Thank you very much for your help Don! I was able to modify your code a little bit to my needs to make sure the proper data was deleted, but you were a fantastic help +1 for you (if I had the reputation to do so).

Since I needed to delete the oldest record entered into the Database I sorted the table in Sheet view by Date Entered, created a Column DeleteOldestEntry, pasted the PK's in excel and created an increasing number list, pasted those numbers back into access in DeleteOldestEntry. Then I modified your code to this.
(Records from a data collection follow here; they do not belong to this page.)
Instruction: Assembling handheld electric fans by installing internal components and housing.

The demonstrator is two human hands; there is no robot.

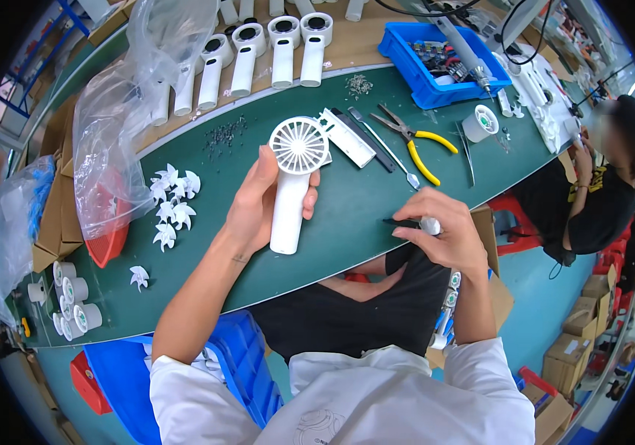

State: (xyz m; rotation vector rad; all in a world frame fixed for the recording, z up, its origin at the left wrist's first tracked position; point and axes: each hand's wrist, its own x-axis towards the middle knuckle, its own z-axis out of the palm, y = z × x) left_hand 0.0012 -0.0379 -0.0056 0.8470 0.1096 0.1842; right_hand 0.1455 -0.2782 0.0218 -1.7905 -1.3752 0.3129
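Note:
My left hand is closed around a white handheld fan, its round slatted grille at the top and its handle pointing down toward me. Over the table's front edge, my right hand pinches a small tool with a white rounded end and a thin dark tip. Its exact kind does not show. Just beyond the fan lie a white fan casing half and a dark narrow strip. Beside them are a slim metal tool and yellow-handled pliers.
White fan impellers and small dark parts lie left. Several white cups stand at the near left corner. Fans line the back beside a blue bin. Tweezers lie right; another person sits beyond.

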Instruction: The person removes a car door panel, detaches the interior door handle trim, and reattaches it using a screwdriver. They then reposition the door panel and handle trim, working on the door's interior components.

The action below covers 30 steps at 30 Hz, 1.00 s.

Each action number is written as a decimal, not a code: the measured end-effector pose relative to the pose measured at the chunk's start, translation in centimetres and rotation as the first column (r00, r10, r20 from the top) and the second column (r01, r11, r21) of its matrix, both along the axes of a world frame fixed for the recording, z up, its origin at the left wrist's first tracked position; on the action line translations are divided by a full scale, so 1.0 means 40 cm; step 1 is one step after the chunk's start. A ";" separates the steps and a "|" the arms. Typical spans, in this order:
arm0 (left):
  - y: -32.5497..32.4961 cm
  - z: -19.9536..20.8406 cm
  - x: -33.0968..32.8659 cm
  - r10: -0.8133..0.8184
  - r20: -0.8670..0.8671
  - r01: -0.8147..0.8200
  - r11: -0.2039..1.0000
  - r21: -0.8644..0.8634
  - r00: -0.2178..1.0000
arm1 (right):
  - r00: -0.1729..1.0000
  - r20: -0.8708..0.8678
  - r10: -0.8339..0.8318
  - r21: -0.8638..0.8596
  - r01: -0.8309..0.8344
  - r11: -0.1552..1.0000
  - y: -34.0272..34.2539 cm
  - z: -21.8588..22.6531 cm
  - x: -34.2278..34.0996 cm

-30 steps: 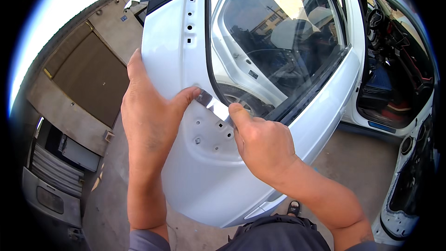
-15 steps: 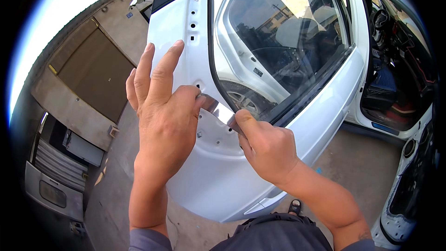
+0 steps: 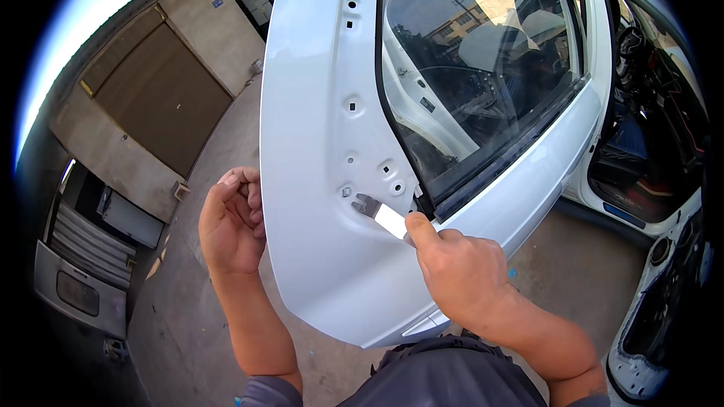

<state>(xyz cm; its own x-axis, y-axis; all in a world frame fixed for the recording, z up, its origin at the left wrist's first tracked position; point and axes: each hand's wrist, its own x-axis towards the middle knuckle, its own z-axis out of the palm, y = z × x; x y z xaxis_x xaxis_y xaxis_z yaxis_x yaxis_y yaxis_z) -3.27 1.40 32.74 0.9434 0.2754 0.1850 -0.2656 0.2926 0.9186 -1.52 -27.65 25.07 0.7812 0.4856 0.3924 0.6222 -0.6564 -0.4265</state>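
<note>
In my right hand point(image 3: 464, 267) is a flat, shiny metal pry tool point(image 3: 388, 220) with a forked tip. The tip is over the white car door point(image 3: 309, 151), close to a small square fitting point(image 3: 347, 191) in the panel; I cannot tell if they touch. A row of holes runs up the door beside the window. My left hand point(image 3: 235, 226) is beside the door's left edge, palm partly showing and fingers curled in. Whatever those fingers may hold is hidden.
The door's window glass point(image 3: 483, 53) shows the car body behind it. At the right is an open front doorway point(image 3: 633, 120), with another door point(image 3: 656, 316) without its inner trim below it. A loose grey vehicle panel point(image 3: 79, 294) leans at the far left, near a brown door point(image 3: 162, 105).
My left hand has come away from the tool's tip, down and left to the door's edge. My right hand has lowered the tool slightly rightward, its forked tip now showing. The view has shifted.
</note>
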 end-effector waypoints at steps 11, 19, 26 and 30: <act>-0.194 0.085 0.021 0.190 -0.005 -0.118 0.632 0.766 0.982 | 0.994 -0.090 -0.058 0.053 0.063 0.997 0.027 0.027 -0.020; -0.235 0.046 0.011 0.419 0.229 -0.366 0.283 0.887 0.879 | 0.994 -0.085 -0.064 0.110 0.074 0.991 0.041 0.006 -0.024; -0.247 0.007 0.011 0.489 0.463 -0.447 -0.159 0.880 0.739 | 0.996 -0.059 -0.064 0.083 0.069 0.994 0.046 0.030 -0.028; -0.272 0.013 0.017 0.513 0.454 -0.470 -0.109 0.876 0.728 | 0.997 -0.040 -0.068 0.099 0.072 0.992 0.040 0.012 -0.021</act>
<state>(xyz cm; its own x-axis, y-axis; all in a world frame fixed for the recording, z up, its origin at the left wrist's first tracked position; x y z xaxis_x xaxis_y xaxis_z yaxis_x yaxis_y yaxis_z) -2.58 -9.47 33.25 0.6500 0.2961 0.6998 0.1275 -0.9504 0.2837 -2.37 -26.03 25.56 0.8268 0.3886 0.4067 0.5588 -0.6508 -0.5141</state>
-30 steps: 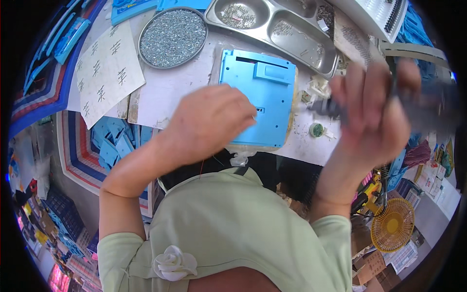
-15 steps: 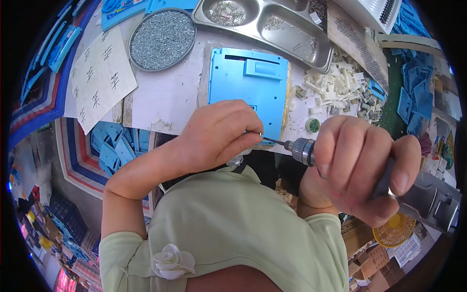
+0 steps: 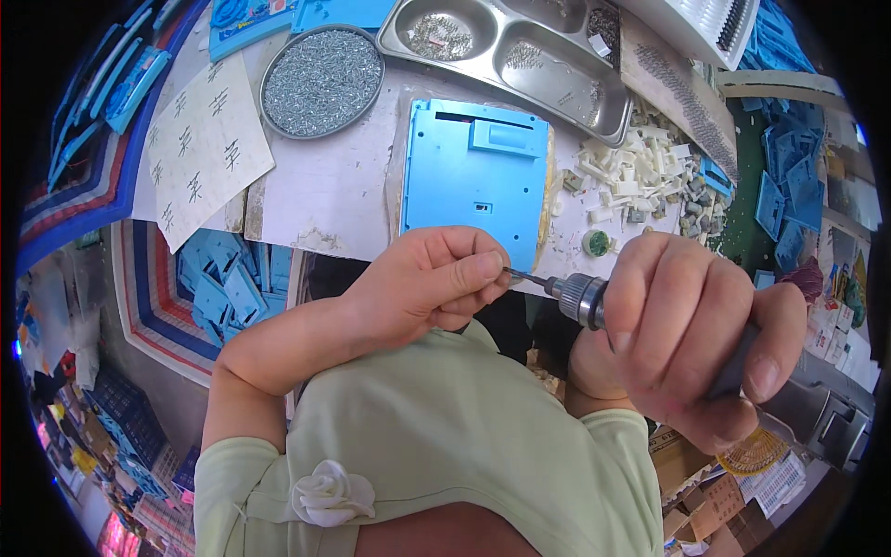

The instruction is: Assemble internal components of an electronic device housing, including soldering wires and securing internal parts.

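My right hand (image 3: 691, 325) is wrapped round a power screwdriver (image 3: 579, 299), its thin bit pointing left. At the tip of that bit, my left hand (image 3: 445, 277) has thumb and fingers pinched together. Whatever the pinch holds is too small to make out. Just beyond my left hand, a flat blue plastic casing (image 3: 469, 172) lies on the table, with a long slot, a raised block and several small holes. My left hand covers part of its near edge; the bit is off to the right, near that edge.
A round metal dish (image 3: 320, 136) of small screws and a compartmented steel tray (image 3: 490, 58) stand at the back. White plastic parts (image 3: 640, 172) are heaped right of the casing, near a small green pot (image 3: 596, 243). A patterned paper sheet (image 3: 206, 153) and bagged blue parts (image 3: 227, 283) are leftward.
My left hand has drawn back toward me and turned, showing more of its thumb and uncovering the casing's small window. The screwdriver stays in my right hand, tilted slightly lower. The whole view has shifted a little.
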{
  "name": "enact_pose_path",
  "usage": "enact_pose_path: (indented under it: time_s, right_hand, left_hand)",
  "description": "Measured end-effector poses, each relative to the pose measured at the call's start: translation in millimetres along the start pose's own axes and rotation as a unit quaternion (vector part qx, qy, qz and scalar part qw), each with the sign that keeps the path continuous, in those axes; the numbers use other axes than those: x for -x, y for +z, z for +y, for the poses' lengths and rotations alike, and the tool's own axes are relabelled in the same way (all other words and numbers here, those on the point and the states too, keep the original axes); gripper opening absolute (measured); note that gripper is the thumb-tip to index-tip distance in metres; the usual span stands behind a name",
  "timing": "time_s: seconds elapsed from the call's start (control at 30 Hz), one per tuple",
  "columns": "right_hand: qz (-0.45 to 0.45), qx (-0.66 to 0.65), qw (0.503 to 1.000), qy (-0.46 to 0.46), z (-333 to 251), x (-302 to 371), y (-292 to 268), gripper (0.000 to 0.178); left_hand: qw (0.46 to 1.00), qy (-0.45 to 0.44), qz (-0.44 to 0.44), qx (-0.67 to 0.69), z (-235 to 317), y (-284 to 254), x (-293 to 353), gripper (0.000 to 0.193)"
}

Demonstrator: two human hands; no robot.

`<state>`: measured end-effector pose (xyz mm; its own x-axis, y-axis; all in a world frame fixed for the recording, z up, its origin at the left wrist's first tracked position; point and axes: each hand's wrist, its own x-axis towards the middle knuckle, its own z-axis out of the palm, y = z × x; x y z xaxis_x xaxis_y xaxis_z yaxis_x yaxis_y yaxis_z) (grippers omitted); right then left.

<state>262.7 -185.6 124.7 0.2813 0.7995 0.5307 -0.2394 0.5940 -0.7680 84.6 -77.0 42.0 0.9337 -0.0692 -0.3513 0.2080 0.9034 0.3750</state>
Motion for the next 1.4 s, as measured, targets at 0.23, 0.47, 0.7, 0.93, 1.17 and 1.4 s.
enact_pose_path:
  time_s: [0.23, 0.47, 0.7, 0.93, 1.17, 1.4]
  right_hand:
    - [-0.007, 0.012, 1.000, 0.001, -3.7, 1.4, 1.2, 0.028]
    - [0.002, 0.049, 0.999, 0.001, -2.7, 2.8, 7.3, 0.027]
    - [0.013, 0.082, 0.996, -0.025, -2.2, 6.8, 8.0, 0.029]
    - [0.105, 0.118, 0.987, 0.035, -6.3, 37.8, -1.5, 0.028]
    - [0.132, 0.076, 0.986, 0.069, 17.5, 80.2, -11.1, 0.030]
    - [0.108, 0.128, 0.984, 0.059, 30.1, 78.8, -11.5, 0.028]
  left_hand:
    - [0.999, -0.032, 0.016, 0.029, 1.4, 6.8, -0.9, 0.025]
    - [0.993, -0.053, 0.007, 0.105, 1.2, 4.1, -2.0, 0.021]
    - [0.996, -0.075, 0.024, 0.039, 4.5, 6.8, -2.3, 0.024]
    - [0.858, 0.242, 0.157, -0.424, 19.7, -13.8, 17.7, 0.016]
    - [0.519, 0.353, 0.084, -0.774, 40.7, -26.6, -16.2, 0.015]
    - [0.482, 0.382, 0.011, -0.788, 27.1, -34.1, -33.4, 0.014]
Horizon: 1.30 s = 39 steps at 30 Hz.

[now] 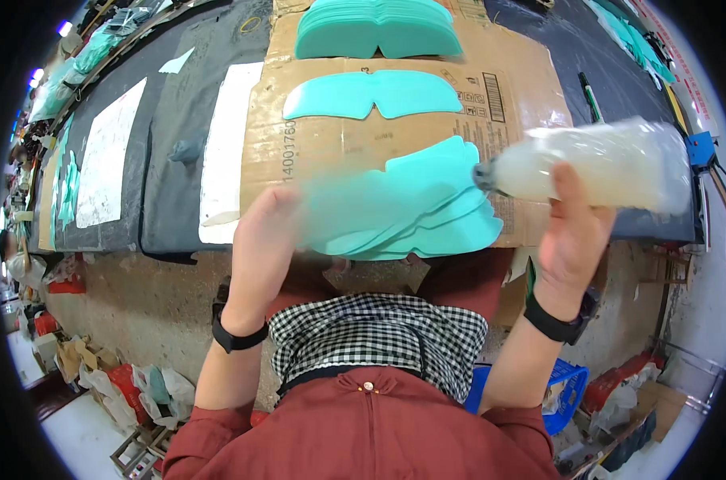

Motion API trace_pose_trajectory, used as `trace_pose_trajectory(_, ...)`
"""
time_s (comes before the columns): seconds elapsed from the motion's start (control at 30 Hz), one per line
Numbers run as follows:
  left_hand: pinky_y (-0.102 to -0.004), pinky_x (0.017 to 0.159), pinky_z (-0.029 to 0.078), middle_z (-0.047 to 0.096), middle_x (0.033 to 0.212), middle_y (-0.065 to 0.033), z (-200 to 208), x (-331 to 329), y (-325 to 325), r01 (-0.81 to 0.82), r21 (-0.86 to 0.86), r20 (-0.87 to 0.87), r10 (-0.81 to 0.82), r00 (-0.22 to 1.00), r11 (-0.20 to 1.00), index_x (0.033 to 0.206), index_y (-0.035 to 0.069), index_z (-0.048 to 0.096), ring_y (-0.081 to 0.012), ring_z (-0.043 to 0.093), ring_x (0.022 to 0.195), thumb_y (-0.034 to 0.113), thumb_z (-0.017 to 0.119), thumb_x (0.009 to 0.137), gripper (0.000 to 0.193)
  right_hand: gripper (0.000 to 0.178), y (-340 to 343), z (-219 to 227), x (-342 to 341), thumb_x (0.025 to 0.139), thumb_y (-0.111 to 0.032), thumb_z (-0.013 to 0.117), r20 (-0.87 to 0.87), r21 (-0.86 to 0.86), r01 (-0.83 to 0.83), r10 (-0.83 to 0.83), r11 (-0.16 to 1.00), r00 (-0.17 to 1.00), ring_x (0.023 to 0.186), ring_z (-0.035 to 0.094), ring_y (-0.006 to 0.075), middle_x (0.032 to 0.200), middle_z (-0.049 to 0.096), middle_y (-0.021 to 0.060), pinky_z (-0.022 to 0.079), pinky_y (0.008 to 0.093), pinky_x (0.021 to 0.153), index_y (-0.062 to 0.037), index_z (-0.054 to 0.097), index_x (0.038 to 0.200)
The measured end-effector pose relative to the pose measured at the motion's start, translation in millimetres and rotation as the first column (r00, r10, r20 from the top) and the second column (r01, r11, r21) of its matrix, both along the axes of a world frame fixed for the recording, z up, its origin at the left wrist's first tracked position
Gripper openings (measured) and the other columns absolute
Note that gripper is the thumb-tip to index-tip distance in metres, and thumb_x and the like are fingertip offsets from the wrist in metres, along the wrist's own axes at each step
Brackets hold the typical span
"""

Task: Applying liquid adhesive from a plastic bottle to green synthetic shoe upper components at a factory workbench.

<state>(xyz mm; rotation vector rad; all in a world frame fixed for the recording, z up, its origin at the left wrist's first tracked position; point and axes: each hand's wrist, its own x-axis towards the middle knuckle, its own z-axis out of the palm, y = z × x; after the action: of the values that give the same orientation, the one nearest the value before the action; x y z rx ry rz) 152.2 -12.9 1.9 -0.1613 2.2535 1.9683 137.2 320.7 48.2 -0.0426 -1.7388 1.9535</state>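
Note:
My left hand (265, 236) pinches the near left end of a teal curved cut-out sheet (351, 210), which is blurred by motion. Under and beside it, several similar teal sheets (459, 220) lie fanned out at the near edge of the cardboard (531, 72). A clear squeeze bottle (635, 164) with milky contents is in my right hand (572, 236). Plastic film seems to wrap the bottle, which lies tilted sideways, its dark nozzle pointing left toward the fanned sheets. Farther back, one notched teal piece (371, 92) rests flat, with a neat stack of teal pieces (375, 32) beyond it.
White sheets (111, 160) lie on the dark table to the left, near a small dark lump (185, 150). A pen (589, 98) is at the right, with more teal pieces (639, 44) beyond. Below the table stands a blue basket (567, 392).

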Motion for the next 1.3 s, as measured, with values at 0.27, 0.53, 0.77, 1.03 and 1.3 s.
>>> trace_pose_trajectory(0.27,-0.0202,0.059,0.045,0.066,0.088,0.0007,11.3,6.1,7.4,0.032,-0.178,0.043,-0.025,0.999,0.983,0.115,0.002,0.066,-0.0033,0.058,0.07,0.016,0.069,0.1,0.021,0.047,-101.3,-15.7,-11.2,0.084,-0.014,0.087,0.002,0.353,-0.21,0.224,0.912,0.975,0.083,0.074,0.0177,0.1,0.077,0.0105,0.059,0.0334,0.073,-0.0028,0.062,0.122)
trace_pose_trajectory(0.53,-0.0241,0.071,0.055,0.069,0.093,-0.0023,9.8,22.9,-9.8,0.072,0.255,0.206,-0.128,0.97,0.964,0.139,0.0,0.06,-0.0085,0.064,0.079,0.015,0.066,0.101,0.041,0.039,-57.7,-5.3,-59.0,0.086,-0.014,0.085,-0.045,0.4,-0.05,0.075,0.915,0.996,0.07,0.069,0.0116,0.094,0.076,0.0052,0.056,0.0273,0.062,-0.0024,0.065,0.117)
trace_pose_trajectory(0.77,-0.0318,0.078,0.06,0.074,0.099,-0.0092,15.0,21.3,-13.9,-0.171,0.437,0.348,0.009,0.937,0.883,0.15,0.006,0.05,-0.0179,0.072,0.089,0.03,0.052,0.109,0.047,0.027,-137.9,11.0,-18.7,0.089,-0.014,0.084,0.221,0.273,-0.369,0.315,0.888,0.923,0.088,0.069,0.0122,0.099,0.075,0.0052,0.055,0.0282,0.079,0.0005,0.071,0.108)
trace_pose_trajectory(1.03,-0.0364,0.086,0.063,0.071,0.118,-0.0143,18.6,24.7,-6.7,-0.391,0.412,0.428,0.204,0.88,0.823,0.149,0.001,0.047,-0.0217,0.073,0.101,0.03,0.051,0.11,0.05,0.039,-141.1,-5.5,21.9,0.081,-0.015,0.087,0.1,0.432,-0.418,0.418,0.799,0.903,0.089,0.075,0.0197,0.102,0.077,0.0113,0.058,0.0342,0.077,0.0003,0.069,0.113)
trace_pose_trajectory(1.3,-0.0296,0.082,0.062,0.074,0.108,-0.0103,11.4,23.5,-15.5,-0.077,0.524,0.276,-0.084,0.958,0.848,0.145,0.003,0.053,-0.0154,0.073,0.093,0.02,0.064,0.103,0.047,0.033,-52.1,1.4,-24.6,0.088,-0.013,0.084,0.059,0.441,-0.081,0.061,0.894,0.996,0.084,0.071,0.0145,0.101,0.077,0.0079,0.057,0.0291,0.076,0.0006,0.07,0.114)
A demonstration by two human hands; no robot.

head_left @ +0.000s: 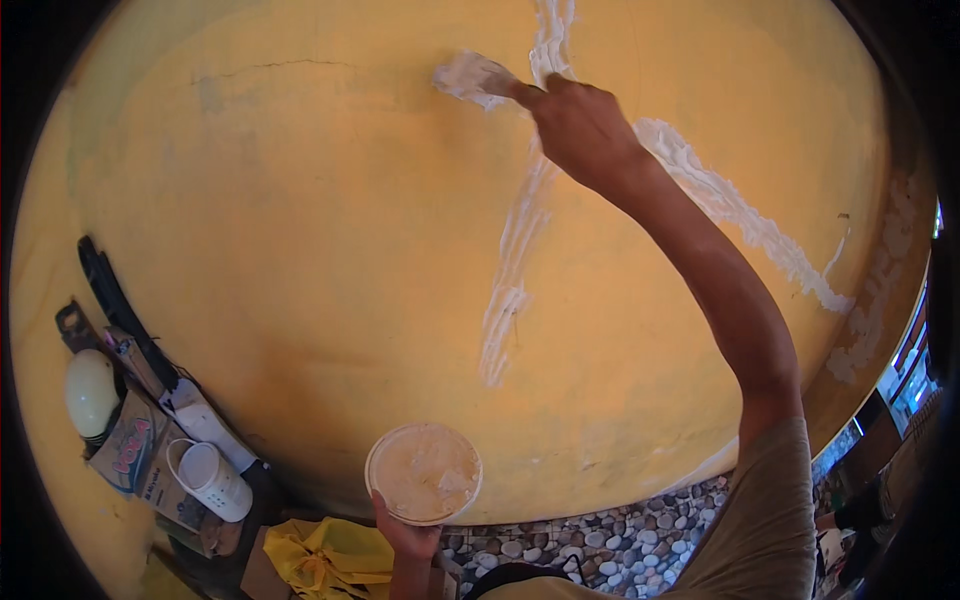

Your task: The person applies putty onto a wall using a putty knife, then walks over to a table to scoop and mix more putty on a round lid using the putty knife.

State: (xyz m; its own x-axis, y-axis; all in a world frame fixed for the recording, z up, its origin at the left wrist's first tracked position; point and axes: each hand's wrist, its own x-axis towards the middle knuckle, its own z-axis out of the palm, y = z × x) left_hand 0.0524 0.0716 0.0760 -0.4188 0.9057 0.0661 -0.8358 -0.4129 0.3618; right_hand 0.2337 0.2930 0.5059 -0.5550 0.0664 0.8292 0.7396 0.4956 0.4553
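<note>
My right hand (590, 130) is raised to the yellow wall (330, 230), its fingers closed round the handle of a putty knife (500, 86). The knife's blade end is at the wall, smeared with pale putty. White putty strips (515, 260) run down the wall below the hand and above it. Another putty strip (735, 210) slants down to the right, partly behind my forearm. Low in front of me, my left hand (410, 540) grips a round tub (440, 521) by its near side. Lumpy off-white putty (425, 470) fills its visible top.
At the lower left stand a handsaw (75, 325), a pale rounded helmet-like thing (92, 395), cardboard boxes (165, 490) and a white perforated basket (225, 490). A yellow plastic bag (330, 560) lies beside the tub. Pebble-patterned flooring (610, 540) meets the wall's foot.
</note>
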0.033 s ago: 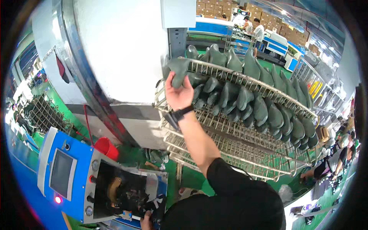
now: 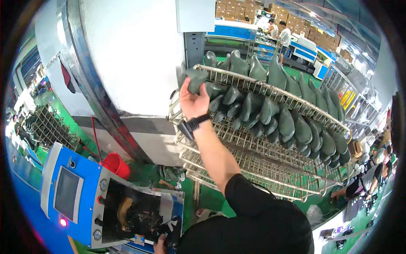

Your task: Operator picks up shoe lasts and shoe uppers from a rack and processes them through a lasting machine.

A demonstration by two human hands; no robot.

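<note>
1. Shoe last, dark green, smooth and apparently plastic, was the single piece you held, at the left end of the rack and in front of the white wall. Whether it touched the rack, you could not have told from this view.

2. Your right hand was turned palm up, its fingers closed to a narrow grip: fingertips on the left side of the last, thumb on the right.

3. Judging by that pose, your step was handling one last at the rack's end; whether you were lifting it off or setting it on was not clear. Your next move seemed to call for a steady pinch and room beside the neighbouring lasts.

4. Beside it you had one near rack of pale metal bars. Along its top you could count roughly ten upright green lasts; the hanging green lasts below overlapped too much for a sure count.

5. Your left hand was low, at the edge of one blue-and-grey boxy machine, just beside dark material; you could not tell whether its fingers gripped anything. That machine showed you one grey-framed screen, two round gauges and one glowing red light.

6. Farther out, you had one red plastic bucket behind the machine, and two people at the distant blue-and-white equipment.
</note>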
SELECT First(tblDat01Prod.[DeleteOldestEntry]) AS OldID, [MFG #] INTO temp_Delete
FROM tblDat01Prod
GROUP BY tblDat01Prod.[MFG #]
HAVING (((Count(tblDat01Prod.[MFG #]))>1));

Then Ran the delete Statement

DELETE DISTINCTROW tblDat01Prod.*
FROM tblDat01Prod INNER JOIN temp_Delete ON tblDat01Prod.DeleteOldestEntry = temp_Delete.OldID;

Thank you so much again!

1 Comment

You're welcome! Glad you achieved the results you needed. Even though you don't have the rep to upvote my answer, you should be able to accept it as the correct one, if I'm not mistaken.